Сейчас ее не было рядом. Были только мягкие, подрагивающие, податливые губы, раскрывшиеся, чтобы он мог целовать и целовать их, нежные руки, обхватившие его шею, и танго, которое пел высокий, страстный голос.
— Пойдем танцевать, — чуть с хрипотцой сказала Марья Кузьминична, Андрей Григорьевич встал, обнял ее и понял, что уже не сможет выпустить из рук это гибкое, плотно прижавшееся к нему тело. Без каблуков она оказалась значительно ниже, чем на улице, доступнее и беззащитнее; в темноте, когда она прерывала свои поцелуи, вспыхивали глаза.
— Андрюшенька, мы сошли с ума… — она прижалась к нему. — Как я люблю молодых мужчин! — сказала она быстро. — Какие мускулы, руки, все мощно, крепко… — она прижалась еще крепче. — Обними меня! — и, глядя в глаза сумасшедшими темными вишнями, опустила руки вниз, обхватила его ягодицы и прижала к себе. — Как я тебя чувствую! — она принялась лихорадочно расстегивать его френч, широкий офицерский ремень, непрерывно шепча что-то…

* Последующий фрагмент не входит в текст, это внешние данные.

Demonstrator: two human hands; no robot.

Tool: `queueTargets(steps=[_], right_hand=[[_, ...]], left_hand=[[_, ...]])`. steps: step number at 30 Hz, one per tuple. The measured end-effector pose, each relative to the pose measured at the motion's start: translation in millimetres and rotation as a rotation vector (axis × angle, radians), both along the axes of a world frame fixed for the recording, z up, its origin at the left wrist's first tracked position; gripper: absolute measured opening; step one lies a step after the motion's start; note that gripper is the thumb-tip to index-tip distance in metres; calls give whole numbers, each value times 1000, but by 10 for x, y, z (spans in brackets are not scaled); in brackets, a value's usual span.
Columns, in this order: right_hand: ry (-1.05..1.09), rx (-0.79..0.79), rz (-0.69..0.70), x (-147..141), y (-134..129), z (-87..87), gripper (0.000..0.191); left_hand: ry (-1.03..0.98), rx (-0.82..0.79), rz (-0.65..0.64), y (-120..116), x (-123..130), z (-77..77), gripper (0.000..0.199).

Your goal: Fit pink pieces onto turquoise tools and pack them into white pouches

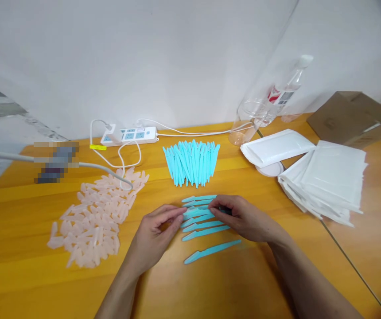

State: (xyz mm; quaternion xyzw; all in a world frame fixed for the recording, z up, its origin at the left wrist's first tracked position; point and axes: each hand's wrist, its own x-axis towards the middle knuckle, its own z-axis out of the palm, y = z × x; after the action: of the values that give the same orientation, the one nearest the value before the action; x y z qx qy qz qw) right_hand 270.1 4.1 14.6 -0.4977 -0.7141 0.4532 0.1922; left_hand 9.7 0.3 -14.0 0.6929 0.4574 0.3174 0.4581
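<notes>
Several turquoise razor-like sticks (207, 232) lie roughly parallel in a column on the wooden table. One turquoise stick (197, 213) is between my hands near the top of that column. My left hand (159, 232) pinches its left, wider end between thumb and forefinger. At its right end, my right hand (240, 216) has its fingers closed on the handle; a small dark thing shows by the right palm. Nearest me, another turquoise stick (212, 251) lies apart from the others. A dense pile of turquoise sticks (192, 163) lies beyond my hands.
Pale pink translucent covers (94, 217) are heaped at left, under a white cable. A power strip (130, 135) stands by the wall. At right are white padded envelopes (333, 177), a clear plastic bottle (285, 95), a clear jar (243, 126) and a cardboard box (353, 117).
</notes>
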Motion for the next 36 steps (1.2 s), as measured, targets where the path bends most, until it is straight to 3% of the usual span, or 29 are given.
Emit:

Шкуро, потеряв голову, слышал только:
— Что вы, мальчишки, сопляки, находите в женщинах? Набор стареющих округлостей, дряблые сиськи, живот, дрожащий как студень… Все должно быть стальное, мощное… — она вдруг остановилась, попав рукою на шрамы на спине и под мышкой, замолчала и резко развернула его спиной к себе.
— Что это, Андрюша? — и зарыдала, прижимаясь мокрым, горячим лицом к его шрамам, целуя и гладя их, словно стараясь стереть, разгладить, как женщины заботливо разглаживают складки на только что застеленной кровати или на белье, приготовленном для утюга.
— Андрюшенька, что они сделали с тобой, сволочи, что сделали эти суки… — она ругалась довольно грубо, разглаживая шрамы с такой неожиданной силой, что стало больно, но Шкуро терпел эту сладкую боль и слушал, слушал ее голос, как голос сирены. Слушал и не мог даже повернуться к ней, будто она лишила его и сил, и воли.
Ночью, когда немая желтая луна расчертила на паркете полосы света, он услышал, как она пошевелилась, потерлась о его плечо и сказала, не поднимая лица:
— Я старше тебя на двенадцать лет… — мягкие губы шевелились на плече и нежно щекотали его. — На двенадцать лет и целую жизнь…
— А я — на целую войну, — Андрей Григорьевич растворялся в нежном женском тепле, исходившем от каждого прикосновения ее тела.
— Не хочу об этом, боюсь, начну плакать, — она умолкла, Шкуро чувствовал на плече ее ресницы.
Она тихонько рассмеялась:
— Когда тебе было лет семь-восемь, я уже целовалась с твоим папенькой! — Андрей Григорьевич чувствовал на груди, на животе ее крепкую, горячую ладошку. — У меня была шальная мысль — его соблазнить. Он ведь был однолюб… И все время держал твою маменьку за руку… — она приподнялась на локте, приблизив к нему лицо.
— Зато я соблазнила тебя… но я тебе не помешаю, не бойся! — быстро-быстро зашептала она.
— Я не буду тебе мешать, я буду рядом, пока ты позволишь… Мне страшно, Андрюшенька, страшно по-настоящему… Я же еще не стара, я могу любить, меня могут любить, а я чувствую себя, как раздавленная лягушка на дороге… Я хочу жить, просто жить, ведь я же ни в чем не виновата… Я даже не спала с этим… с Микуличем… Андрюша, он страшный человек… я его боюсь…
Утром Андрей Григорьевич по просьбе Марьи Кузьминичны обследовал квартиру, обнаружив несколько ловко замаскированных дырок и оконцев-прослушек. Возле одного оконца, из комнаты рядом со спальней, стоял стул, и в углу была прислонена фотографическая тренога, явно лишняя в этом доме. Марью Кузьминичну это не особенно смутило, она была по-утреннему свежа, легка и порхала по комнатам, напевая что-то.
— Маша («Маша» после «Марьи Кузьминичны» было непривычно и чуть неловко), ты бы оставила себе колбасы, масла, — Андрей смотрел, как она изящно и ловко сервировала стол.
— Плевать, — она чуть прищурилась в его сторону, — сегодня еще наш праздник. Будем пировать! — Марья Кузьминична, услышав телефонный звонок, легко повернулась и вышла в коридор, к телефону.
— Да, слушаю! Алло, барышня, я у аппарата! — услышал Андрей Григорьевич через неплотно прикрытую дверь.